Saturday, December 03, 2005

Does Breadth Really Matter?

From January, 2003 to the present, daily advance-decline figures have correlated very highly with price change: about .80. So does breadth really matter, or should we just focus on price?

Our outlook for the week ahead might depend on the answer to that question. The change in the S&P 500 Index over the past six days has been almost zero (.o4%). Advances have led declines over that same period, however, by over 2000 issues--something that has only happened four previous times since 2003.

It turns out that we've had 26 flat six-day periods since 2003, where SPX has been up less than .10% and down by less than -.10%. On average, six days later, the market has been up 16 times, down 10, for an average gain of .02%. No edge there.

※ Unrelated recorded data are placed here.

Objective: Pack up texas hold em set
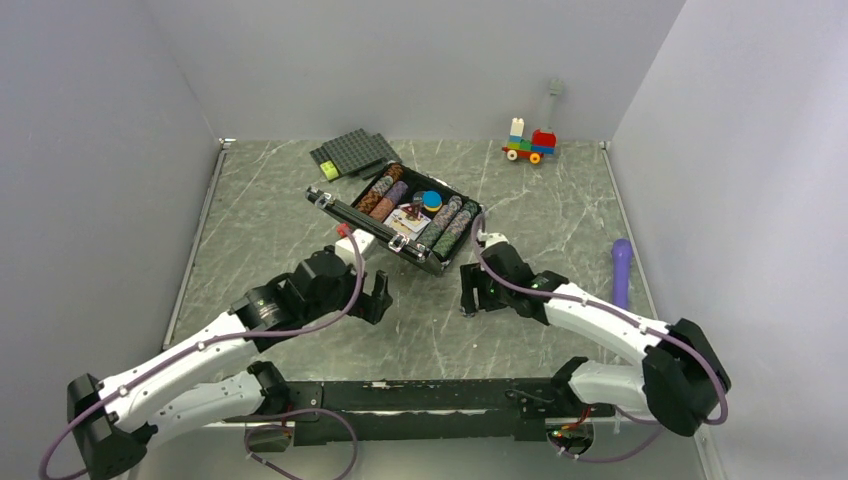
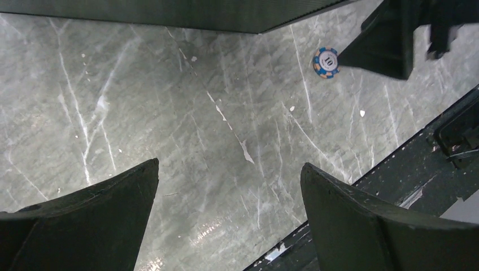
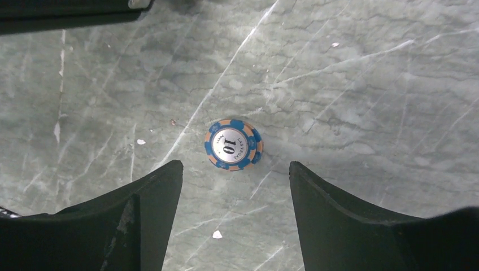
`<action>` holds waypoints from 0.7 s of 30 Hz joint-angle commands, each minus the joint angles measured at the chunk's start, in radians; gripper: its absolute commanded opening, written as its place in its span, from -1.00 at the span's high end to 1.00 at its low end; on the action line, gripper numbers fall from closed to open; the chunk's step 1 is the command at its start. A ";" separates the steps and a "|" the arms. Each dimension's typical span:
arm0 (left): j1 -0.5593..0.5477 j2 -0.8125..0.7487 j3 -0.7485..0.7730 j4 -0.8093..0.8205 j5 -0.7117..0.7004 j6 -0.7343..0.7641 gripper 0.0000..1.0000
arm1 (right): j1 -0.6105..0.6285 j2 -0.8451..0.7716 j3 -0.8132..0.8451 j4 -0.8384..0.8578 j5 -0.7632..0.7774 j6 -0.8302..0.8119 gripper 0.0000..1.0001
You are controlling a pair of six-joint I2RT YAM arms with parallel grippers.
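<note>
The black briefcase (image 1: 362, 219) lies open mid-table, holding multicoloured chip rows (image 1: 452, 224), cards (image 1: 405, 216) and a blue disc (image 1: 432, 199). One blue-and-orange poker chip (image 3: 233, 144) marked 10 lies flat on the marble in front of the case. My right gripper (image 3: 234, 165) hangs open just above it, with the chip slightly beyond the fingertips and nothing between them. The same chip (image 2: 326, 62) shows in the left wrist view beside the right gripper's dark fingers (image 2: 390, 39). My left gripper (image 2: 230, 164) is wide open over bare marble, left of the chip.
Dark grey studded baseplates (image 1: 355, 153) lie behind the case. A colourful brick toy car (image 1: 530, 145) stands at the back right. A purple stick (image 1: 621, 272) lies near the right wall. The black base rail (image 1: 430, 395) runs along the near edge.
</note>
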 commanded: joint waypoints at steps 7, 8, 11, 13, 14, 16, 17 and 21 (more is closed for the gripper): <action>0.068 -0.129 -0.020 -0.054 0.033 0.016 -0.99 | 0.125 0.206 0.066 0.019 0.189 0.085 -0.42; 0.071 -0.136 -0.020 -0.059 0.031 0.016 -0.99 | 0.128 0.216 0.065 0.025 0.187 0.089 -0.42; 0.076 -0.147 -0.024 -0.062 0.030 0.019 -0.99 | 0.131 0.237 0.062 0.055 0.156 0.085 -0.40; 0.078 -0.146 -0.026 -0.063 0.029 0.023 -0.99 | 0.132 0.254 0.069 0.062 0.143 0.084 -0.40; 0.079 -0.145 -0.026 -0.062 0.029 0.023 -0.99 | 0.132 0.265 0.074 0.056 0.141 0.085 -0.39; 0.082 -0.145 -0.026 -0.059 0.030 0.024 -0.99 | 0.136 0.287 0.089 0.040 0.152 0.082 -0.37; 0.081 -0.146 -0.027 -0.057 0.030 0.024 -0.99 | 0.138 0.297 0.093 0.032 0.158 0.082 -0.36; 0.085 -0.151 -0.027 -0.053 0.036 0.027 -0.99 | 0.142 0.321 0.096 0.007 0.169 0.090 -0.29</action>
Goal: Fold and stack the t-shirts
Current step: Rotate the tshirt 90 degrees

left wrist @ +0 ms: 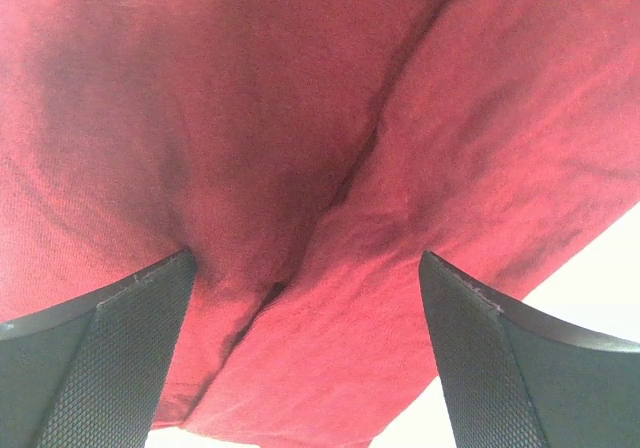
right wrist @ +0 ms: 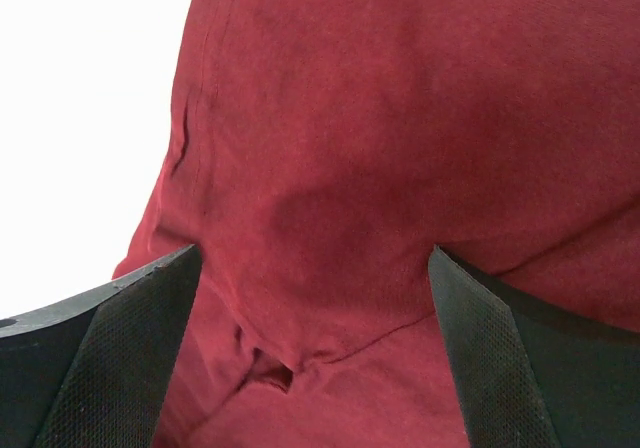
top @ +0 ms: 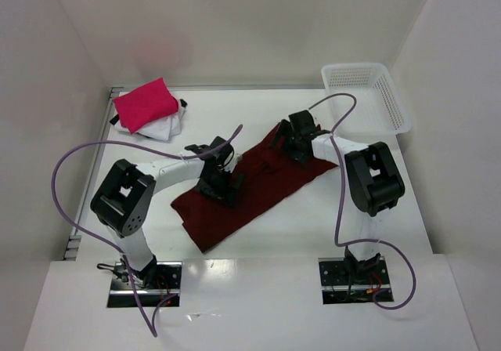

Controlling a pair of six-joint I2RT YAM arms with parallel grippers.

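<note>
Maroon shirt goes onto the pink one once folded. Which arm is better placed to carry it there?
Probably left. The pink t-shirt lies in the far left corner, on the side of the left pincer; the right pincer is over the far end of the maroon t-shirt, nearer the basket.

We can read no text, label, brand, number or sign in any view. The dark maroon cloth t-shirt shows none, and neither does the white plastic mesh basket at the far right of the surface.
</note>
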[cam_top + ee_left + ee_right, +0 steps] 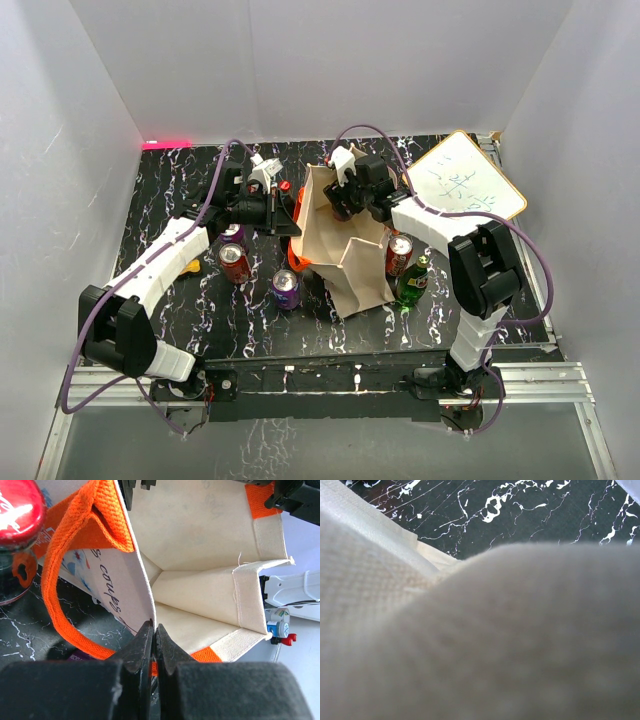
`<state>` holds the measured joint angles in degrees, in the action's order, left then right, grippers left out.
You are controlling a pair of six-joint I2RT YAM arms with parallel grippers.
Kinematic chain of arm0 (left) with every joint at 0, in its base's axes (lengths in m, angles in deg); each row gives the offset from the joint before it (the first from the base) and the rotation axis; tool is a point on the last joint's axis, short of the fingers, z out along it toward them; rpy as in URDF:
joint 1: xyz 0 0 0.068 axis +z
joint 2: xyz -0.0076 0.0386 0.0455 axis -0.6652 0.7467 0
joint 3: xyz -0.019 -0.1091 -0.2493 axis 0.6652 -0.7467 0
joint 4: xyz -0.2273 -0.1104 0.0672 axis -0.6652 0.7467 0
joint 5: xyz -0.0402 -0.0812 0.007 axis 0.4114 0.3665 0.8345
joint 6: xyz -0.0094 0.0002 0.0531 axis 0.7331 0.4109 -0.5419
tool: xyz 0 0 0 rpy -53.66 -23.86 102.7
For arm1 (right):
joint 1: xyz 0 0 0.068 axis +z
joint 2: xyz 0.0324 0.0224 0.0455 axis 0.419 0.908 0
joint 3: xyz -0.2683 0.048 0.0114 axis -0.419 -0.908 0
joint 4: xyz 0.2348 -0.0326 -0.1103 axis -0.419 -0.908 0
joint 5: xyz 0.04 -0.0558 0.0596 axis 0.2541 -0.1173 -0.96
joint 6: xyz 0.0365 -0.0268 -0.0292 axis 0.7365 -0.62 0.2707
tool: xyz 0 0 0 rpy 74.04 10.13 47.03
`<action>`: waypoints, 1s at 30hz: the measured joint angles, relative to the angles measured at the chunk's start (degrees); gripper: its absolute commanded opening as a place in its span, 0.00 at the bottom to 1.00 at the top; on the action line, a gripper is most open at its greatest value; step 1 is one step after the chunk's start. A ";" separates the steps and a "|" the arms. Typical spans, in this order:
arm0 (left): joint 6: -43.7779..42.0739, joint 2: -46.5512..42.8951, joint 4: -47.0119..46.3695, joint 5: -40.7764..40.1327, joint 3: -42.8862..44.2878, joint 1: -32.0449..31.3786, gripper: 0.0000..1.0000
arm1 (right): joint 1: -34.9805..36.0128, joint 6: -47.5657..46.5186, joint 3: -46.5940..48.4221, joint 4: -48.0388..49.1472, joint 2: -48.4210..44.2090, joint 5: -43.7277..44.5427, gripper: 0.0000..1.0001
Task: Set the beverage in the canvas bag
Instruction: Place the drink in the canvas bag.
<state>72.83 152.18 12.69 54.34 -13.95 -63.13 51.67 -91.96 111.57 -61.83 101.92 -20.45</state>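
Flanking canvas bag (345, 255), purple can (286, 288), green bottle (413, 281), whiteboard (466, 180) behind

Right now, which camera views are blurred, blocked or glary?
Right wrist: almost entirely out-of-focus canvas bag fabric, with only a strip of table at the top sharp. Left wrist: bag interior crisp, own left pincer dark and soft, highlights on the red drink. Top external: even light, sharp, with a pink glow at the far-left table edge.
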 measured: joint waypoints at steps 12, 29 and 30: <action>-0.37 0.00 0.04 0.04 0.00 0.00 0.00 | -0.02 0.35 0.20 -0.50 0.00 -0.02 0.78; -0.48 0.00 0.52 -0.04 0.76 0.00 0.00 | -0.02 0.37 2.93 -5.97 -0.22 -0.94 0.80; -0.52 0.00 0.70 -0.04 0.87 0.00 0.00 | -0.04 0.42 3.28 -6.80 -0.35 -1.38 0.81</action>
<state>72.31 152.18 13.39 54.30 -13.07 -63.13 51.62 -91.54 114.85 -68.63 101.57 -21.83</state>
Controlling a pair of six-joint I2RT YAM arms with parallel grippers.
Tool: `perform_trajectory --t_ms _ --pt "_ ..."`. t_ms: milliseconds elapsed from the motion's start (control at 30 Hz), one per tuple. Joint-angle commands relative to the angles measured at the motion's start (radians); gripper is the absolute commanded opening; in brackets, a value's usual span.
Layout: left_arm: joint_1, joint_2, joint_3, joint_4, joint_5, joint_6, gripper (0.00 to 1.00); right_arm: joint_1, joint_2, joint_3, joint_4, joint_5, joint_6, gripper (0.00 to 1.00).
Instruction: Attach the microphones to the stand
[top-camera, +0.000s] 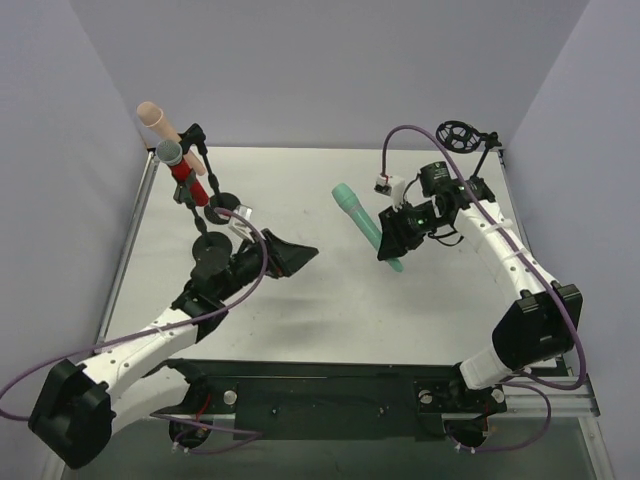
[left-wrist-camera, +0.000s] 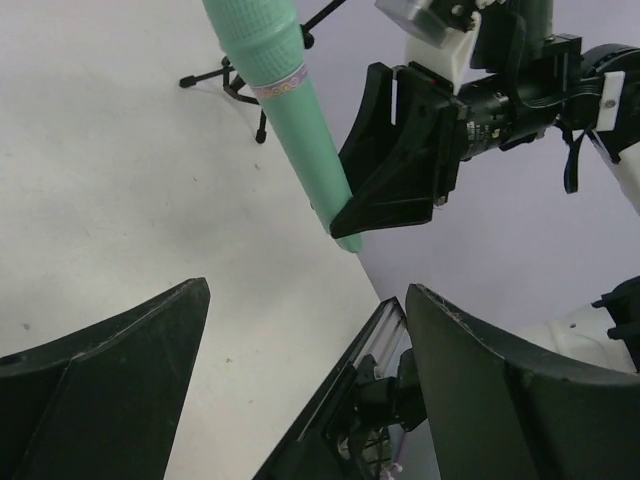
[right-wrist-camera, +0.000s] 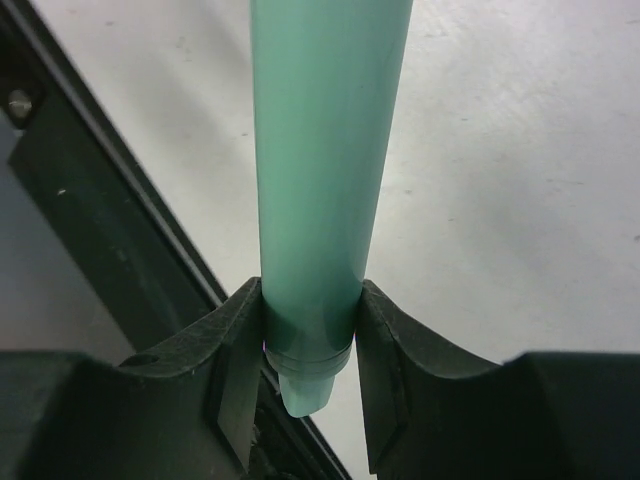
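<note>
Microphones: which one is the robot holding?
The teal-green microphone, clamped in the right gripper; the pink microphone and red microphone sit on the stand.

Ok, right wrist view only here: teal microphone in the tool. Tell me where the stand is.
Observer: One stand is at the far left corner, well left of the right tool holding the teal microphone.
Operator: Report its load.
Observer: The pink microphone and the red microphone are already on it, both tilted.
Operator: Now the far right corner.
Observer: A second stand there, its round holder empty.
</note>
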Motion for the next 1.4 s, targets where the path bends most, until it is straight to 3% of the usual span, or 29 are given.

If, however, we divide the sample in half (median split) and analyze the 13 strongest breadth flat markets vs. the 13 weakest breadth flat markets, a pattern emerges. The strongest breadth markets averaged a gain of .32% six days later (10 occasions up, 3 down); the weakest breadth markets averaged a loss of -.25% (6 occasions up, 7 down). It turns out that what individual stocks are doing while the large cap average is churning is important. This is what we'd expect if small and midcap stocks tend to lead the large caps.

That has to be rated a modest plus for this coming week. Since 2003, whenever we've had a flat SPX and advances leading declines by more than 1500 issues (N = 6), the market has been up six days later.